→ Required work
First find the line with "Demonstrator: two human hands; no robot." in the entries below, then set down exactly every line through the line with "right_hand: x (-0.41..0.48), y", that line included.

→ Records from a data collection
# # # # # # #

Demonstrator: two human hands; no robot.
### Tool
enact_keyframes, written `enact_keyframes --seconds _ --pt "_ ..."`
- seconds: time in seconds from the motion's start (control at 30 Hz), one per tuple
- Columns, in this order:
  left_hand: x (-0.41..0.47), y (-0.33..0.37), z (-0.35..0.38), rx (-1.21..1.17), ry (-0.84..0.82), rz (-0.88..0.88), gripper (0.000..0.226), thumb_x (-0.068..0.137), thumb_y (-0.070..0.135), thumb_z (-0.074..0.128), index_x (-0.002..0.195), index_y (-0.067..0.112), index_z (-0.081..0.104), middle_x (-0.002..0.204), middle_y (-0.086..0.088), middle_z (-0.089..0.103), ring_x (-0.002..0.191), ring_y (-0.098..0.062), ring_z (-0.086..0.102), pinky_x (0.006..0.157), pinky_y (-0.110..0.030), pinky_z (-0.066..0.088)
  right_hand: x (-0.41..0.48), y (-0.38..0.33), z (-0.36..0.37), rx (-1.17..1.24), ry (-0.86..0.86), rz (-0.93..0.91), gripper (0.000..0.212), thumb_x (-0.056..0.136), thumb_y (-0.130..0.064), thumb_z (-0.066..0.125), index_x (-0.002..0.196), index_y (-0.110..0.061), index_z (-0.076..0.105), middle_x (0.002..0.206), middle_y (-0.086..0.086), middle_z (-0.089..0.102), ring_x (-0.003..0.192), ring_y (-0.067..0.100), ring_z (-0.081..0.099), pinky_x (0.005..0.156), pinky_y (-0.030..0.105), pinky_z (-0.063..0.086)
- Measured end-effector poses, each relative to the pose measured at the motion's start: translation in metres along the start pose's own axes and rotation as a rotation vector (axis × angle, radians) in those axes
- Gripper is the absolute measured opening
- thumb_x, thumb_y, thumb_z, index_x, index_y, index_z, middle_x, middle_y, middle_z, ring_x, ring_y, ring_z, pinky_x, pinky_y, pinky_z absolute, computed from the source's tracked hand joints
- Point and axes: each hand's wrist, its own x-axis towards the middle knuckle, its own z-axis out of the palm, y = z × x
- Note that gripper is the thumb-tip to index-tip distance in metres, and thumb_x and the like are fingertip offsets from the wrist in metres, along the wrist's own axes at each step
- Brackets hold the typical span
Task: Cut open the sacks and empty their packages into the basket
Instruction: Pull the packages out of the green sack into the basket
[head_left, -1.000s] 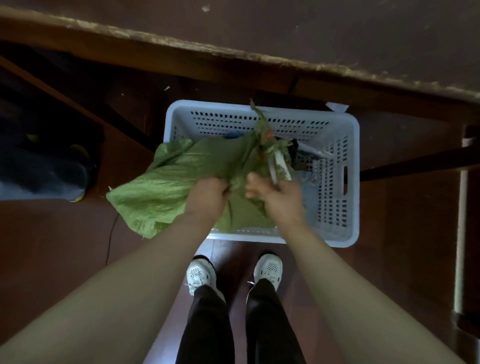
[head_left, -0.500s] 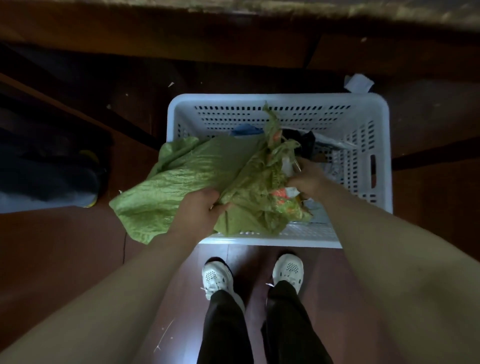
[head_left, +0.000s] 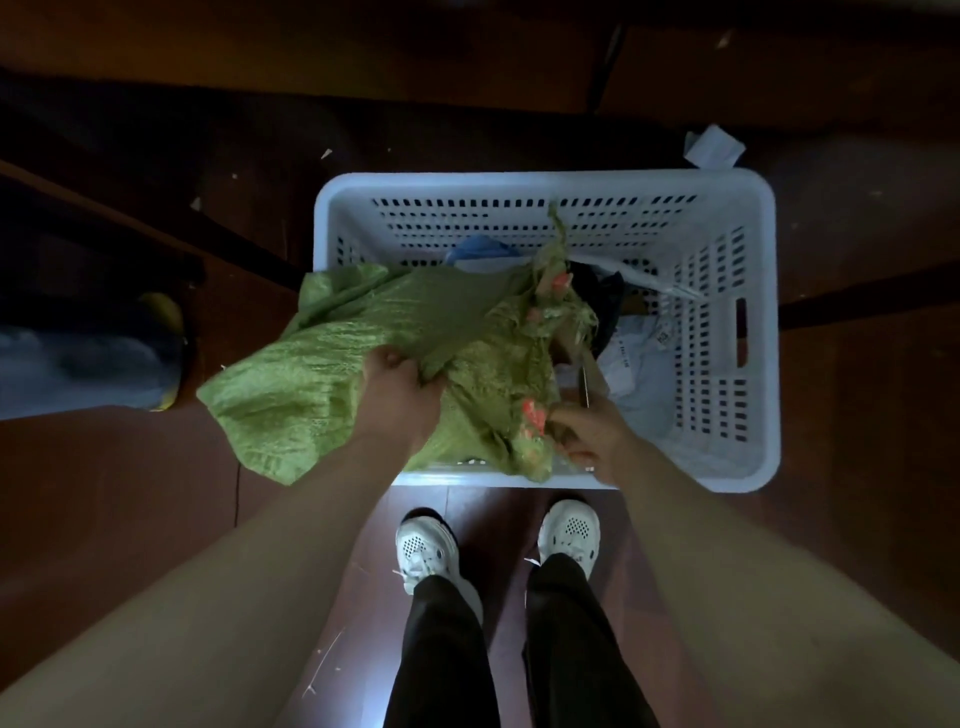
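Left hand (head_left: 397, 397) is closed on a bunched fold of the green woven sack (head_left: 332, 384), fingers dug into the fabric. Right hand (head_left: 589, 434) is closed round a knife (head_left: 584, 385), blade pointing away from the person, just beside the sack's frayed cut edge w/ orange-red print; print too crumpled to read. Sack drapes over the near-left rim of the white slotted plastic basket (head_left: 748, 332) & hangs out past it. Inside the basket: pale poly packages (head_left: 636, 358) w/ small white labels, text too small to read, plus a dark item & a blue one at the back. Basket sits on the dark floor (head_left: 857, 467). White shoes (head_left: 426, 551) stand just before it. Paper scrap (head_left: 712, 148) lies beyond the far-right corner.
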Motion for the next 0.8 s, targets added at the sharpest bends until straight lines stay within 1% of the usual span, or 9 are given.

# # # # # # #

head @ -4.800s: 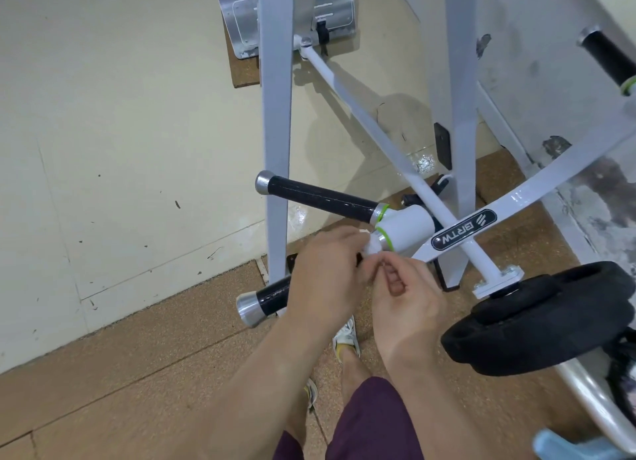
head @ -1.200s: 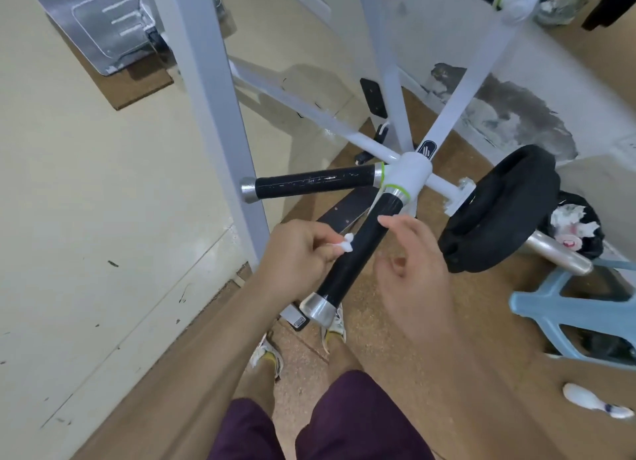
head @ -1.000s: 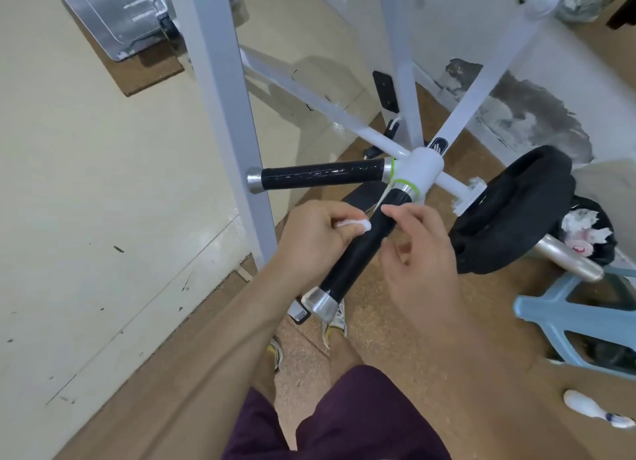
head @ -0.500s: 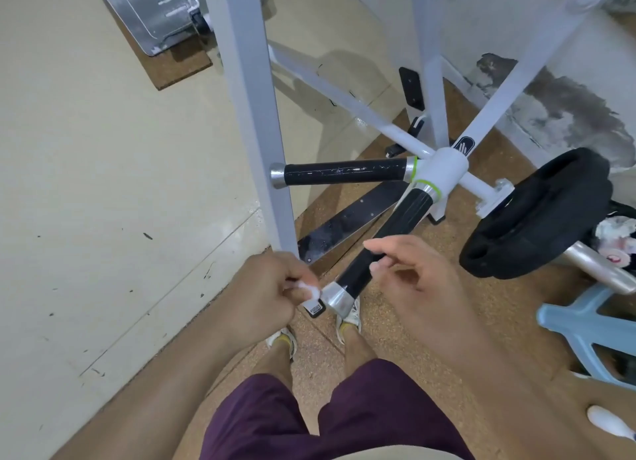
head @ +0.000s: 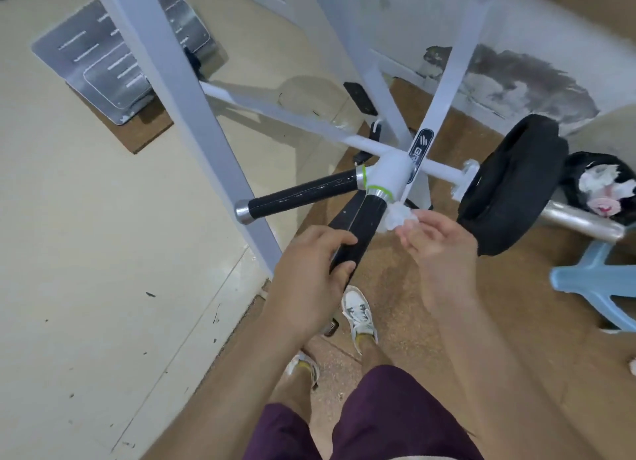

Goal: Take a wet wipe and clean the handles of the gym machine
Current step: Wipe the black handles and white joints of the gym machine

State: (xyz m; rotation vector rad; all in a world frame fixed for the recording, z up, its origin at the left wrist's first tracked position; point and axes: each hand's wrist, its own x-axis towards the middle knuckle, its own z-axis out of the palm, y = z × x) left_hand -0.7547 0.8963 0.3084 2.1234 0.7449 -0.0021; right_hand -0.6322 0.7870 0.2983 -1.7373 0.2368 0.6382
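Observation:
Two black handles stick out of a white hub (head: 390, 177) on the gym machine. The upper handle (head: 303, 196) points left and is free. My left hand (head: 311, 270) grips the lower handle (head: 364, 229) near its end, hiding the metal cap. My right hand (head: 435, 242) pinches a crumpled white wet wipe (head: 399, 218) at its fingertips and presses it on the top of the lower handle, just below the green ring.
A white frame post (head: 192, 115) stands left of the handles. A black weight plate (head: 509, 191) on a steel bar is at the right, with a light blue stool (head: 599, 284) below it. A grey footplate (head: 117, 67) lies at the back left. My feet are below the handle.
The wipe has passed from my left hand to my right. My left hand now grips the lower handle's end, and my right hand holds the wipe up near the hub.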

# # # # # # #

→ Task output
Demonstrator: two human hands; no robot.
### Tool
enact_keyframes, written `enact_keyframes --seconds _ --pt "_ ..."`
- seconds: time in seconds from the motion's start (control at 30 Hz), one per tuple
- Columns, in this order:
  left_hand: x (-0.41..0.47), y (-0.33..0.37), z (-0.35..0.38), rx (-1.21..1.17), ry (-0.84..0.82), rz (-0.88..0.88), gripper (0.000..0.226), thumb_x (-0.068..0.137), thumb_y (-0.070..0.135), thumb_z (-0.074..0.128), index_x (-0.002..0.195), index_y (-0.067..0.112), index_z (-0.081..0.104), middle_x (-0.002..0.204), middle_y (-0.086..0.088), middle_z (-0.089..0.103), ring_x (-0.002..0.191), ring_y (-0.098..0.062), ring_z (-0.086..0.102), pinky_x (0.006..0.157), pinky_y (-0.110..0.030), pinky_z (-0.066..0.088)
  right_hand: x (-0.41..0.48), y (-0.38..0.33), z (-0.36..0.37), rx (-1.17..1.24), ry (-0.86..0.86), rz (-0.93..0.91), gripper (0.000..0.212), thumb_x (-0.056..0.136), thumb_y (-0.130..0.064), thumb_z (-0.066..0.125), index_x (-0.002..0.196), index_y (-0.110..0.061), index_z (-0.076..0.105), middle_x (0.002..0.206), middle_y (-0.086..0.086), middle_z (-0.089..0.102), ring_x (-0.003..0.192), ring_y (-0.067..0.100), ring_z (-0.081..0.099), pinky_x (0.005..0.156), pinky_y (-0.030..0.105), pinky_z (-0.063..0.086)

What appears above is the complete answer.